A month into dog ownership and our pup is now mostly dog. He is well into adolescence now both in terms of size and attitude. We’ve stopped taking him to Puppy training as he makes all the other trainee canines look too damn good. Since he no longer chases tractors, eats slippers or howls like a homesick banshee during night hours, then that’s a good excuse not to spend an hour a week being shouted at by the trainer.

I’m going to buy a book to home school him. I expect to be using it to fetch him a glancing blow on the snout each time he tries to steal food, or snuffle face down in cow shit. A combination of his fascination for all things poo and the odd boot assisted sojourn into a local lake has ramped up the unpleasant odour to slightly below weapons grade.

SwimmingMurphy 5 months

Which gave us the ideal opportunity to try out the dog shampoo. It’s fair to say Carol and I probably ended up wetter than the dog, but he nudged it in the miserable stakes. Sadly I was unable to capture the spectacle of bedraggled, soapy dog because my camera doesn’t operate well underwater. But imagine – and I know this is a bit of a stretch – a back length straight wig inexpertly styled with an 80’s punk mohican. Murphy has learned something from the kids, since his Olympic grade post-bath sulk was a thing to behold.

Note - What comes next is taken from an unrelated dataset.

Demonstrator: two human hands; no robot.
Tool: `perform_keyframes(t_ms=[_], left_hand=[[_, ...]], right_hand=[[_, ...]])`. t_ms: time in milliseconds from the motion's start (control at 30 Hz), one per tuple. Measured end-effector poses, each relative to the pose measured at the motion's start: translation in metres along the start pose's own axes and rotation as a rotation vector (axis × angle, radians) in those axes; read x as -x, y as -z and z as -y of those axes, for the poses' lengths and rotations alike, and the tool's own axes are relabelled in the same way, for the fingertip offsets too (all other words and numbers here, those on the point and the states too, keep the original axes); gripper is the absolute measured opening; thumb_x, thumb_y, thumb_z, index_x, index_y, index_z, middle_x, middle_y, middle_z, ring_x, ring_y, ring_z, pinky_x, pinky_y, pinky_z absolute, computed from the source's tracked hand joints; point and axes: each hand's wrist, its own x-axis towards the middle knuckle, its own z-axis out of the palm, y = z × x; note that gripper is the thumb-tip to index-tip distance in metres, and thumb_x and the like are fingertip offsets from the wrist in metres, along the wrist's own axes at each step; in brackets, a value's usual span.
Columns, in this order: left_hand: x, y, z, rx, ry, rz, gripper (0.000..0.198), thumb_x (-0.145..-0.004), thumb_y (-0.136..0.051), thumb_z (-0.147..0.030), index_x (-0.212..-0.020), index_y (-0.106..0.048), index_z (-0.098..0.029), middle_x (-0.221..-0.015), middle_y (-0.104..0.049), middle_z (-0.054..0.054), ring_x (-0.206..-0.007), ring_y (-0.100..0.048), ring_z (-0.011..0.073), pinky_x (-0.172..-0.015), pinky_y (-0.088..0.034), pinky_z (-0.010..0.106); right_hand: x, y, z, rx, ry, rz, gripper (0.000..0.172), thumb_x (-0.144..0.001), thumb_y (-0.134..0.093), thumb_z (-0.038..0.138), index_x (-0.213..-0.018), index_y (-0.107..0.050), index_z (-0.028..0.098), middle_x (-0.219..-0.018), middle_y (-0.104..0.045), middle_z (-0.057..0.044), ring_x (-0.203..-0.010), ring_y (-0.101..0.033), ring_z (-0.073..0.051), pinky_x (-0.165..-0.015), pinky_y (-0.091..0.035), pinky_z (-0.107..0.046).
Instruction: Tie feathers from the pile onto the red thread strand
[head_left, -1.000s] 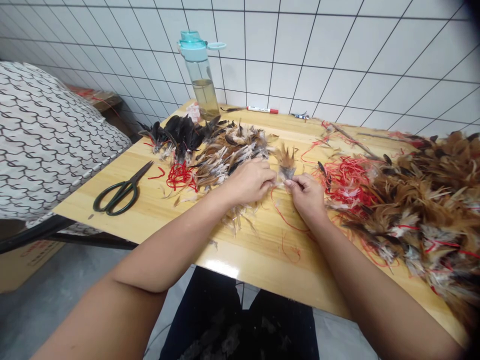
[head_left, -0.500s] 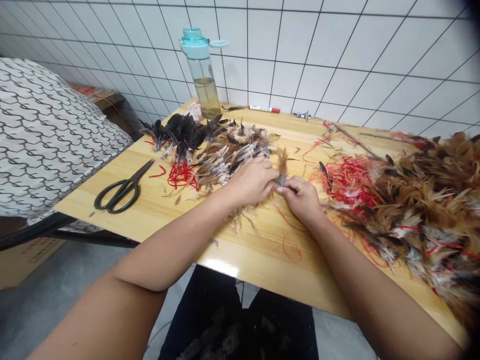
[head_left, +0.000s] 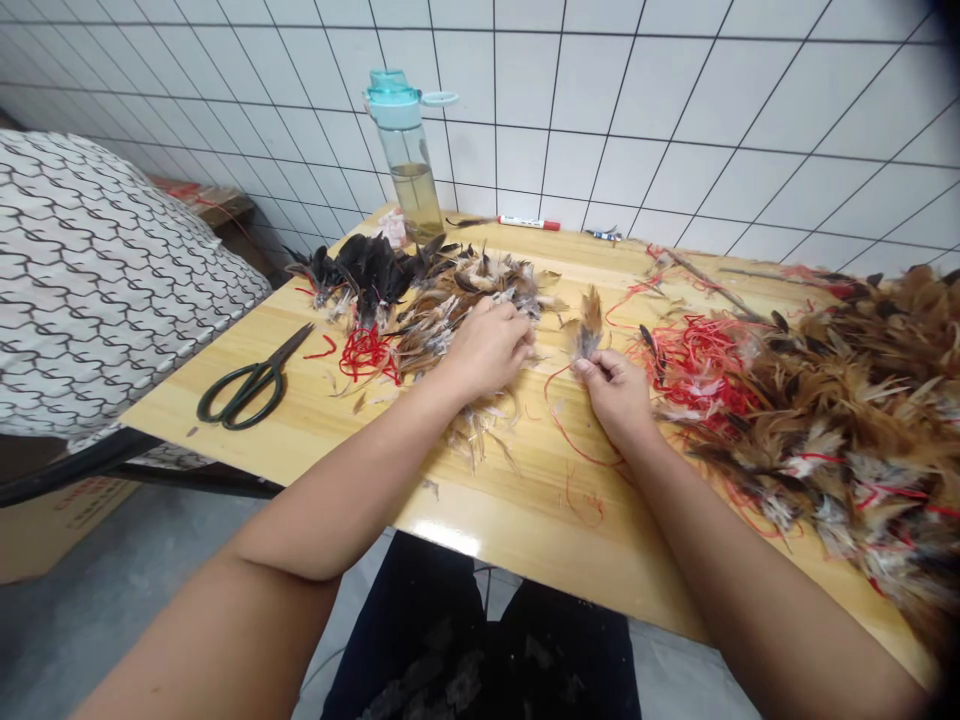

Still now visitors can now enter the house without having to be revived by smelling salts. Although if the dog hits them in his frenzied tail wagging barge of welcome, they’ll exit the house – and probably the garden – through the power of enthusiastic momentum. When the puppy padded into our lives, he was four months old and 15 kilos. Now exactly four weeks later, he tips the scales at 26 kilos and we’re barely feeding the bugger. The highlight of his day is the 45 seconds it takes to wolf down 350 grammes of dry dogfood. Plus whatever he can harvest from the stinky output of farm animals.

So what we’re saying here is the dog has nearly doubled his weight in a month. And he won’t stop growing for another seven months. The top weight for a “normal” lab is 36 kilograms. I feel Murphy might be “big boned”. But if Nissan continue to prevaricate on their responsibilities, I’ll be checking out the cost of DHL’ing a hungry dog to their call centre.